When you reach the line with "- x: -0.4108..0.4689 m" in the data below, begin printing lines exactly, and stop once the line with "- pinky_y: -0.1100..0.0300" has been printed.

(Data Opens)

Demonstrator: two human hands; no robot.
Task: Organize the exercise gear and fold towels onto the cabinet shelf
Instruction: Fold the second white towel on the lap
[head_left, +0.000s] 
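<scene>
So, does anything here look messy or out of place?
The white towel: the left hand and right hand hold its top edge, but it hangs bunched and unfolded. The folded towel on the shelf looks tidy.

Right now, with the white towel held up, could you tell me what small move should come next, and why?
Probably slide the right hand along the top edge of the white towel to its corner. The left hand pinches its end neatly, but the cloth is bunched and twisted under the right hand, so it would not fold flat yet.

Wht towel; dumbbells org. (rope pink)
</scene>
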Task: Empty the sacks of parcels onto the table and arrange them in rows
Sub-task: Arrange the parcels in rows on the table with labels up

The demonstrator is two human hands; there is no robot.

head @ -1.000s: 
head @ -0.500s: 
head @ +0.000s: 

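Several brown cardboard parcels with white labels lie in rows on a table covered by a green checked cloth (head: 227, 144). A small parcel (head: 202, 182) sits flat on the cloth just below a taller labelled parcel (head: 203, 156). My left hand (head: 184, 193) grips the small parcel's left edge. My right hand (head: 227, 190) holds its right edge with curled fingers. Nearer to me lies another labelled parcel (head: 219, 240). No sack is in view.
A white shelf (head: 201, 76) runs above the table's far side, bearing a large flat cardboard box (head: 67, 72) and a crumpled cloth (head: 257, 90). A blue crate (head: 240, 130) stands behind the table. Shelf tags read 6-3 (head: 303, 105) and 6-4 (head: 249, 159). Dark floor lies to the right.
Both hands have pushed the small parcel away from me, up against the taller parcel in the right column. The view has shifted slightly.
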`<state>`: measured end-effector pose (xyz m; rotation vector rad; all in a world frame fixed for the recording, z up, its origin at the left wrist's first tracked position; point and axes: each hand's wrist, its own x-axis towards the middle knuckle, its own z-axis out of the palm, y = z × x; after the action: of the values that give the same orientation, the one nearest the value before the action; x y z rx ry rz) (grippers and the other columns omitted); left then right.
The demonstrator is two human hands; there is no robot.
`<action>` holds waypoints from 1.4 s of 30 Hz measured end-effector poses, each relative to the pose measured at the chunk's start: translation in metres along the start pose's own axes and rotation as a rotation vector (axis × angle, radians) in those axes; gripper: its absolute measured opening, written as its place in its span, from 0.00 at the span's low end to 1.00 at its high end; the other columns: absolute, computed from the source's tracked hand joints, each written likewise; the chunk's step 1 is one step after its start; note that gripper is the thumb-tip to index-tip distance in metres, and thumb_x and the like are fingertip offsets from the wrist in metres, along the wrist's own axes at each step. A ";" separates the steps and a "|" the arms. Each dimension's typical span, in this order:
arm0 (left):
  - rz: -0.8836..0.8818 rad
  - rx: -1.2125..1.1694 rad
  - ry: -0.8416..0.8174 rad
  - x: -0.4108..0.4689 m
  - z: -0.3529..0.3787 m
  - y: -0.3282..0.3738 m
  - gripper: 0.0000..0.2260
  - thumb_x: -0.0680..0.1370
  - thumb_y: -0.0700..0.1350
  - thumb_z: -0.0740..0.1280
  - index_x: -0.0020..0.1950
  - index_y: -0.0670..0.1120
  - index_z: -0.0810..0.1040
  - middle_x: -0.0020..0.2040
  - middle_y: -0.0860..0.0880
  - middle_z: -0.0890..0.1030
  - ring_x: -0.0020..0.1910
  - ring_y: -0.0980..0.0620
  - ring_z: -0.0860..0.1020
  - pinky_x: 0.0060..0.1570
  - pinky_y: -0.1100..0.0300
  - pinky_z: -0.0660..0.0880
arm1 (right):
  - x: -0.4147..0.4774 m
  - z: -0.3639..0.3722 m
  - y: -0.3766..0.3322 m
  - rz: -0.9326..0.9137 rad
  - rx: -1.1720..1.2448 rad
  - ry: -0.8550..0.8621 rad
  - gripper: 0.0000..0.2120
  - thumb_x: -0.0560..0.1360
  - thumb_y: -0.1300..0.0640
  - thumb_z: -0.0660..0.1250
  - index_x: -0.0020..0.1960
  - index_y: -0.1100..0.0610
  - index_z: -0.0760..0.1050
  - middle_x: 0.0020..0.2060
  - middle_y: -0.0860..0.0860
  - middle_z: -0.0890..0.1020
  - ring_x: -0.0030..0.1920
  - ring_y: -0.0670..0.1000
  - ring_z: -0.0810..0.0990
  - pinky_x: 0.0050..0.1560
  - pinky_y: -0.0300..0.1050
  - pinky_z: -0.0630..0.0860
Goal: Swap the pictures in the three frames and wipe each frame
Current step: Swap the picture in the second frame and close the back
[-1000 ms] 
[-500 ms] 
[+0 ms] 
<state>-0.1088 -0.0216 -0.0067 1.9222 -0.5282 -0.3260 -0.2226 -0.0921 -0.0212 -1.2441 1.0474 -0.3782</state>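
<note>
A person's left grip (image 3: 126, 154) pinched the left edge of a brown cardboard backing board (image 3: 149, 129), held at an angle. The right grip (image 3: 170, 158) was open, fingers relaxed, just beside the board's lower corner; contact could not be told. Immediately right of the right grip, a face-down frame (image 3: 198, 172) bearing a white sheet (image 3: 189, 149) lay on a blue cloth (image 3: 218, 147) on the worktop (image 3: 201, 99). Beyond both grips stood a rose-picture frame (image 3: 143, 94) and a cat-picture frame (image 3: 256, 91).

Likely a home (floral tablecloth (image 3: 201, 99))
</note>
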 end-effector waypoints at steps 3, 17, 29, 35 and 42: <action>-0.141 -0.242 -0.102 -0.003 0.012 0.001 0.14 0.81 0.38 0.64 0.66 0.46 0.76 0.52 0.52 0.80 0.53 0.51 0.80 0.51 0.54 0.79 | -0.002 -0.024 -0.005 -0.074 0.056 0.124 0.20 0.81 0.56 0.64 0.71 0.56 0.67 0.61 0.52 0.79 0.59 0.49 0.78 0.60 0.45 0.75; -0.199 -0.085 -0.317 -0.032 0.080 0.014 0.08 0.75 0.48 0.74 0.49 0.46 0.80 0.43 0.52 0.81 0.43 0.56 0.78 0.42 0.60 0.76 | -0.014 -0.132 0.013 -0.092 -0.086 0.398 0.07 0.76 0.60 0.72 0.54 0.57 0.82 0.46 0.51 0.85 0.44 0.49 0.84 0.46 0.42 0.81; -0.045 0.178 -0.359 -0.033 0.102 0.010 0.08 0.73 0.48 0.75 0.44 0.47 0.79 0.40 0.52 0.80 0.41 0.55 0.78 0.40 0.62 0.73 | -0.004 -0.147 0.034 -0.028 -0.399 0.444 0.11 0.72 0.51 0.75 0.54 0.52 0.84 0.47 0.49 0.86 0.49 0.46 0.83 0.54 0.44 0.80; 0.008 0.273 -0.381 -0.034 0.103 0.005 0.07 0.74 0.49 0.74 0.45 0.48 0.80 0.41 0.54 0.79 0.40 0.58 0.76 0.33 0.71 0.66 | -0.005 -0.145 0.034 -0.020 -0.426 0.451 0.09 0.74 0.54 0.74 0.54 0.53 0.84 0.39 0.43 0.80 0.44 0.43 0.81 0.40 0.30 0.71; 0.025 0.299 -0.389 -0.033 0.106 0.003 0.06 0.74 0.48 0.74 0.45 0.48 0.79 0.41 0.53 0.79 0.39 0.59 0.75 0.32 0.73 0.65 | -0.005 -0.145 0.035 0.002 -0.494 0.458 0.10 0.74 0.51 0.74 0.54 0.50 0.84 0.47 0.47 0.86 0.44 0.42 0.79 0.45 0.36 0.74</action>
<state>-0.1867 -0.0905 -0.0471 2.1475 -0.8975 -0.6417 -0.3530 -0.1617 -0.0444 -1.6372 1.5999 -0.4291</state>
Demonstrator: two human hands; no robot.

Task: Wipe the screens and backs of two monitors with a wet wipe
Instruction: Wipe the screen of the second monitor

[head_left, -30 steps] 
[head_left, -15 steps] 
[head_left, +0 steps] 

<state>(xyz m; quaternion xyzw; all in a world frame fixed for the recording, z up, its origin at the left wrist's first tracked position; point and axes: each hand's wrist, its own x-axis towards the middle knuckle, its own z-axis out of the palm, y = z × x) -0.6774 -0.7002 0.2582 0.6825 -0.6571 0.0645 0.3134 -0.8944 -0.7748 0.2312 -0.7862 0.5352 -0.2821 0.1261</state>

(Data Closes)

> _The answer_:
  - x: -0.4108..0.4689 m
  - z: -0.3529..0.3787 m
  - y: -0.3282..0.3738 m
  - gripper: 0.0000..0.2260
  - thumb_x: -0.0680..0.1370
  - thumb_y: -0.0700..0.1350
  - thumb_z: -0.0740..0.1280
  - index_x: -0.0020..0.1950
  - index_y: -0.0670..0.1120
  - index_z: -0.0810..0.1040
  - middle_x: -0.0020..0.2040
  - middle_y: -0.0860..0.0880
  - middle_z: -0.0890..0.1030
  - ring_x: -0.0020..0.1910
  - ring_y: -0.0980..0.0620
  - ring_z: -0.0860..0.1020
  - pinky_x: 0.0060..0.1570
  - pinky_y: -0.1100..0.0300

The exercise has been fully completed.